Siapa yang tak mengenal dengan sosok petinju Medan bernama lengkap Timbul Hutagalung ini. Kepalan tangannya selalu membuat lawan KO di atas ring. Tak ayal ia pun mendapat julukan “Mike Tyson” Medan. Penampilan dengan skill dan stamina yang dimilikinya membuat petinju daerah lain berpikir dua kali untuk menghadapinya. Lebih ironis lagi pukulannya membuat petinju Jakarta nyaris tewas di atas ring.

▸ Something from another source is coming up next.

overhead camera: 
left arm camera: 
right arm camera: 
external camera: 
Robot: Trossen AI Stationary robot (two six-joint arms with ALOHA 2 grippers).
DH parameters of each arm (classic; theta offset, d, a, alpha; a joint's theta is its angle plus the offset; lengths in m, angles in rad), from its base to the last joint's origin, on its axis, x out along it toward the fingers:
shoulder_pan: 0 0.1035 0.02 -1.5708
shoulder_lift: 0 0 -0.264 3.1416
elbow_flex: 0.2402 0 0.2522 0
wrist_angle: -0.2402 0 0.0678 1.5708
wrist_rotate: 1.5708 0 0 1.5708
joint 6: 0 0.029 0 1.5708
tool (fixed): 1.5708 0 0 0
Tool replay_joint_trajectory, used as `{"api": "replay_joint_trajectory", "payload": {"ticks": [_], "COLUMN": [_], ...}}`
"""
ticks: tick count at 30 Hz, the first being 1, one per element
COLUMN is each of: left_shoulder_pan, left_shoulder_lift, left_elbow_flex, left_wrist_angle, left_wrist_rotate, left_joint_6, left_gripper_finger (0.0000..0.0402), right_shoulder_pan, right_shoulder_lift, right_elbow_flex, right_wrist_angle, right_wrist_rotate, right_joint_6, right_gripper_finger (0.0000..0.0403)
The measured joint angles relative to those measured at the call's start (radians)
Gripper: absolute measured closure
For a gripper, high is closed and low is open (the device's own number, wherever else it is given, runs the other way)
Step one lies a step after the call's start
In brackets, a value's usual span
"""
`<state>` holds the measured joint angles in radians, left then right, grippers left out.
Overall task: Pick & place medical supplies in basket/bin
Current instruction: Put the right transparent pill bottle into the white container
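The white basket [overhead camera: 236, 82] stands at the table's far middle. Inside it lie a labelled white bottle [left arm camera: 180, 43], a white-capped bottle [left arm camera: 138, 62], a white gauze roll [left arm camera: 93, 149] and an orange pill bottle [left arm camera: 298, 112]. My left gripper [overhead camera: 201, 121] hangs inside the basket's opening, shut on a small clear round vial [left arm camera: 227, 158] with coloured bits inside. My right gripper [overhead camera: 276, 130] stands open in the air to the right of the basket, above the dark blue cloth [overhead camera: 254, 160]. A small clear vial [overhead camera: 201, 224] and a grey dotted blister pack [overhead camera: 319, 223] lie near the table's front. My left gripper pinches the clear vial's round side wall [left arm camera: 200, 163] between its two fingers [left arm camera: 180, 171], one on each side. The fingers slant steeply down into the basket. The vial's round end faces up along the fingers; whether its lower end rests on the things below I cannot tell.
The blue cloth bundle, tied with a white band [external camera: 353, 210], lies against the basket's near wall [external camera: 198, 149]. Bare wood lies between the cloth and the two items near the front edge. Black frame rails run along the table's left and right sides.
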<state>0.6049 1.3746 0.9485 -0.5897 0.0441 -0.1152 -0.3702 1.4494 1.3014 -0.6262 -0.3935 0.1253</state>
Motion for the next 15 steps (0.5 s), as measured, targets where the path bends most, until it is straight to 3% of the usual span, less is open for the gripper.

Bapak lima anak ini memulai debutnya sebagai petinju berawal dari pemuda yang suka berantam antar kampung dengan kehidupan yang serba kekurangan. Bakat yang terpendam sebagai petarung disalurkan dengan latihan di sasana Rajawali Boxing Camp Medan pada tahun 1991. Semenjak bergabung dengan sasana milik almarhum Olo Panggabean dirinya jadi teratur dan disiplin dalam kehidupan dan latihan.

Pria yang dilahirkan di Sei Semayang ini telah membukukan prestasi antara lain juara Piala Walikota Padang tahun 1994 dan 1995 selanjutnya juara Open Turnamen Pangdam I/BB tahun 1995. Pada tahun 1997 beralih menuju tinju Profesional dan berhasil menyabet sabuk nasional pada pertarungan kelas ringan (58,9 kg).

Petinju yang selalu menatap bengis lawan ini sebagai taktik untuk membuat lawan down berhasil mempertahankan gelar selama 11 kali. Prestasi yang diraih membuat kehidupan semakin meningkat karena mendapat bonus dari tokoh pemuda Sumut, almarhum Olo Panggabean.

Ternyata anak ke 6 dari 13 bersaudara ini tidak hanya membukukan prestasi dalam dunia tinju saja. Dirinya juga tercatat sebagai juara panco se-Sumut pada tahun 1991 sampai tahun 1993. Pada tahun 1992 berhasil menjadi juara panco nasional kelas ringan (60 kg).

Prestasi yang telah diraih tak terlepas dari peran pelatih Binner Dabuke. Memasuki usia ke 46 tahun darah tinju masih mengalir dalam jiwa. Hal ini terbukti dengan didirikan sasana Timbul Tangguh Boxing Camp dengan misi membina atlet tinju untuk perkasa di atas ring. Timbul Hutagalung mengatakan Medan dan umumnya Sumut merupakan daerah yang banyak melahirkan petinju-petinju handal dan tangguh serta telah banyak mengukir prestasi diajang tingkat nasional maupun internasional.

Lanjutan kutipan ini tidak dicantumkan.